New watch station opened as emergency services prepare for manic summer

The National Coastwatch team, back centre, and RNLI water safety lead, Nick Ayres, front right, with

The National Coastwatch team, back centre, and RNLI water safety lead, Nick Ayers, front right, with the trial mobile unit set up at the Golf Club above Brancaster beach. From left, Tim Stephens, secretary of the Royal West Norfolk Golf Club; Tony Goddard, Coastwatch station Manager; Steve Norris, deputy station manager; Linda Lawrence, National Coastwatch support officer; Keith Miller, National Trust; and Hannah Morgan, National Trust. - Credit: DENISE BRADLEY/Archant2021

A new watch station designed to help keep an eye on beachgoers at risk of getting cut off by the tide is just one of the ways the emergency services are gearing up for what is set to be a hectic summer.

The RNLI and HM Coastguard are bracing themselves for one of their most demanding summers seasons to date, as research carried out by the organisations suggests 30 million people plan to visit the coast between now and September.

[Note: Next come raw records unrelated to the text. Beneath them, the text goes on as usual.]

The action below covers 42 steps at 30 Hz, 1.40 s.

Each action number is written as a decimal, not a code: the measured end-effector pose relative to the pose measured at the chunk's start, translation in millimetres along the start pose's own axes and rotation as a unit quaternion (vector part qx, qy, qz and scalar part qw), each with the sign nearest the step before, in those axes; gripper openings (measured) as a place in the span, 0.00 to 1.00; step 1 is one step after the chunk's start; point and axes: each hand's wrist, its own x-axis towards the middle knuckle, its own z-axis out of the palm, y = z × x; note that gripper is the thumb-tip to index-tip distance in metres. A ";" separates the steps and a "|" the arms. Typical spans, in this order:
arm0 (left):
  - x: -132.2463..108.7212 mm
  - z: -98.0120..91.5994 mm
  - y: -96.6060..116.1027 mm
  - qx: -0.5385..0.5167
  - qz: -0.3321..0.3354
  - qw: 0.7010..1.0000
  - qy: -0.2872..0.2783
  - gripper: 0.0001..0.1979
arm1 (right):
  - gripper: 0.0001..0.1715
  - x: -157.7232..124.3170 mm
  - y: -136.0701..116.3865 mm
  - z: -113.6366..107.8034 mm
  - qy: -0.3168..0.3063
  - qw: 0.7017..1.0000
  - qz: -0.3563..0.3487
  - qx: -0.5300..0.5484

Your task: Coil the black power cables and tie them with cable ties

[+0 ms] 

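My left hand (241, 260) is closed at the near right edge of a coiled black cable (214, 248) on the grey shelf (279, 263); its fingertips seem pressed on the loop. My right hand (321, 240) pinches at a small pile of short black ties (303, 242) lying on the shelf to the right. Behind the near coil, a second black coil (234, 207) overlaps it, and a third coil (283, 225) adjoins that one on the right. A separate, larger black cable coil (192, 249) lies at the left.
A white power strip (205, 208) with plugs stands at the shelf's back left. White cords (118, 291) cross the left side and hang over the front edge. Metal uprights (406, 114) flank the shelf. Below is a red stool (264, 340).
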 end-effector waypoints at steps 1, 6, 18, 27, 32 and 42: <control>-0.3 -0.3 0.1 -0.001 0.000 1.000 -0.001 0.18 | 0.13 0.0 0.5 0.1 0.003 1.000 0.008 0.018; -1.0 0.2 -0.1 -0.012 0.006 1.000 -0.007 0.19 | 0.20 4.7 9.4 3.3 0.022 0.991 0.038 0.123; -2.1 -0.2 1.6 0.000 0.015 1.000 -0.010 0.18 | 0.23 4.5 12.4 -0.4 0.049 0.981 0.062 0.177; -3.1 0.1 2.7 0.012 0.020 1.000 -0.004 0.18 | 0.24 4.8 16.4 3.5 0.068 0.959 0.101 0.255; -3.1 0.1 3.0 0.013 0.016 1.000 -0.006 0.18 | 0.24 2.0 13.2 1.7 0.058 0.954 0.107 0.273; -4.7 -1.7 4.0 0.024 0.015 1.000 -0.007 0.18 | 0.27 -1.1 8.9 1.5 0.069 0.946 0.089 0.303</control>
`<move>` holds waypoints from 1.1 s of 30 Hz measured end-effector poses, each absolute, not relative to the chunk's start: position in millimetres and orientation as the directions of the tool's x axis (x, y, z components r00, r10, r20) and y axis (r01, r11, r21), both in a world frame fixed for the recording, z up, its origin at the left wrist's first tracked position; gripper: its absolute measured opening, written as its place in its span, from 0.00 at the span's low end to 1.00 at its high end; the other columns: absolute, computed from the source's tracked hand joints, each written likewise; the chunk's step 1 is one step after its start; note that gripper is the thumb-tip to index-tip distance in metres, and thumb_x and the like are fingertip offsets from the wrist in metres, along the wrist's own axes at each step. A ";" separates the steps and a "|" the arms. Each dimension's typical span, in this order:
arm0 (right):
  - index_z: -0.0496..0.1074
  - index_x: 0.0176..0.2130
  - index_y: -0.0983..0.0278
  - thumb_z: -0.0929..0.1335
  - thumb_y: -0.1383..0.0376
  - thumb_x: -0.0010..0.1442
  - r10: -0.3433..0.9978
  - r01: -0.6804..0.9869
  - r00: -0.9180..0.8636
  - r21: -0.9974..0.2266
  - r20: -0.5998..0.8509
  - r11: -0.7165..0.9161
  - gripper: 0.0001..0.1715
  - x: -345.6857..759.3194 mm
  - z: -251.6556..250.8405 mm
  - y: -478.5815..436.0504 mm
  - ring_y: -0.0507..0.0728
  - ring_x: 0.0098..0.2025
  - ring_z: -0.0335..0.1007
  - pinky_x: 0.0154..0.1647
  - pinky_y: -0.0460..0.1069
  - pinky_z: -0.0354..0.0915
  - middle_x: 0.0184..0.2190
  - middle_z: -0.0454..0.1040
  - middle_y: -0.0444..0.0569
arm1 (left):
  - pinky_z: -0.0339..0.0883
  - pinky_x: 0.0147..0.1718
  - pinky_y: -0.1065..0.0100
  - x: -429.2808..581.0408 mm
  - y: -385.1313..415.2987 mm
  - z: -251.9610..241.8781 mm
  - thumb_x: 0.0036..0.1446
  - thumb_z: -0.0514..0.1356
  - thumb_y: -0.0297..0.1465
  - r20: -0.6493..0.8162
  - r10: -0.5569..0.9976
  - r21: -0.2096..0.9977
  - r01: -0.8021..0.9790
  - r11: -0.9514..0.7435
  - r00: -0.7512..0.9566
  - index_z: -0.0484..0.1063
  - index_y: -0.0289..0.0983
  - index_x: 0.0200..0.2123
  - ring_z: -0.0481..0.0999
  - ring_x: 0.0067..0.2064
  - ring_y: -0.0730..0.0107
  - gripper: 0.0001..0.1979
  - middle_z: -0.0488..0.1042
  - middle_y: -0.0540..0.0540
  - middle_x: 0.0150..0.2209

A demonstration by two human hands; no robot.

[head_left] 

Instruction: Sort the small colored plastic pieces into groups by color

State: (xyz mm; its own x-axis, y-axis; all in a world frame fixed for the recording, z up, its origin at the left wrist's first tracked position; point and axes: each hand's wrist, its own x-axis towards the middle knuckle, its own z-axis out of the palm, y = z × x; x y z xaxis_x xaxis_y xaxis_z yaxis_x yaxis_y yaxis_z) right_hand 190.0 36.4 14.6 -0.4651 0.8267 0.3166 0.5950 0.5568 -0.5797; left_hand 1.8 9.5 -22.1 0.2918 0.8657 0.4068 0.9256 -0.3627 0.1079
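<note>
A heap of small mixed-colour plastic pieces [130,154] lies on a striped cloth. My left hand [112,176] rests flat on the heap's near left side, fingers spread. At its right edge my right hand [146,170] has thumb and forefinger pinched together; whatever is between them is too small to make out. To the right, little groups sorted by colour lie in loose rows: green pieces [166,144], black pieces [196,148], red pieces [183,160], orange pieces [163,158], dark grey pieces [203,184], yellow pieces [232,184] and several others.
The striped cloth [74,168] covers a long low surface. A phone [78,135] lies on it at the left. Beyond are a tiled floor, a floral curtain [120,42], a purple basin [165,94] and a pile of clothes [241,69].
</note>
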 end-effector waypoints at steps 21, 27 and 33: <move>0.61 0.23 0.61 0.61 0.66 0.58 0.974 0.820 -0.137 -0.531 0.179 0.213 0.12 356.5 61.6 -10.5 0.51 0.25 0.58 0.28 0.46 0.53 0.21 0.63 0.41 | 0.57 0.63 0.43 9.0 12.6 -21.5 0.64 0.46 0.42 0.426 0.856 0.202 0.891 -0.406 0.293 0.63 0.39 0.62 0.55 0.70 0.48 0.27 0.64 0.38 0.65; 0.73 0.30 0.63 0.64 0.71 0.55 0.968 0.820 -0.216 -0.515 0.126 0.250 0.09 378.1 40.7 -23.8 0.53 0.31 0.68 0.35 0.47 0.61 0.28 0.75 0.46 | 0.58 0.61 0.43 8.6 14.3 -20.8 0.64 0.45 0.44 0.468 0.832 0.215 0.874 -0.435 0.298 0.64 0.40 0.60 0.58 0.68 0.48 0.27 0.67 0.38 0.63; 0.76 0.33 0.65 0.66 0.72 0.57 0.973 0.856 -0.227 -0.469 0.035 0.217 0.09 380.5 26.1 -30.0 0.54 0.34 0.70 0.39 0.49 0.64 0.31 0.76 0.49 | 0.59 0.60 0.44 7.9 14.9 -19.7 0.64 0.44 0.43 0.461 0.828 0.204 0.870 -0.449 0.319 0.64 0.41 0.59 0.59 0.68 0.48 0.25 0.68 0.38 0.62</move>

Ahead of the rush, the RNLI and Coastguard are urging people to choose lifeguarded beaches, not use inflatables, and pay attention to the tides.

The warning comes after summer last year saw a spike in callouts for lifeboat teams and coastguards when a combination of relaxed restrictions and heatwaves meant people flocked to the coast. 

And while North Norfolk boasts some of the most picturesque beaches in the country, the coastline is not without its hazards.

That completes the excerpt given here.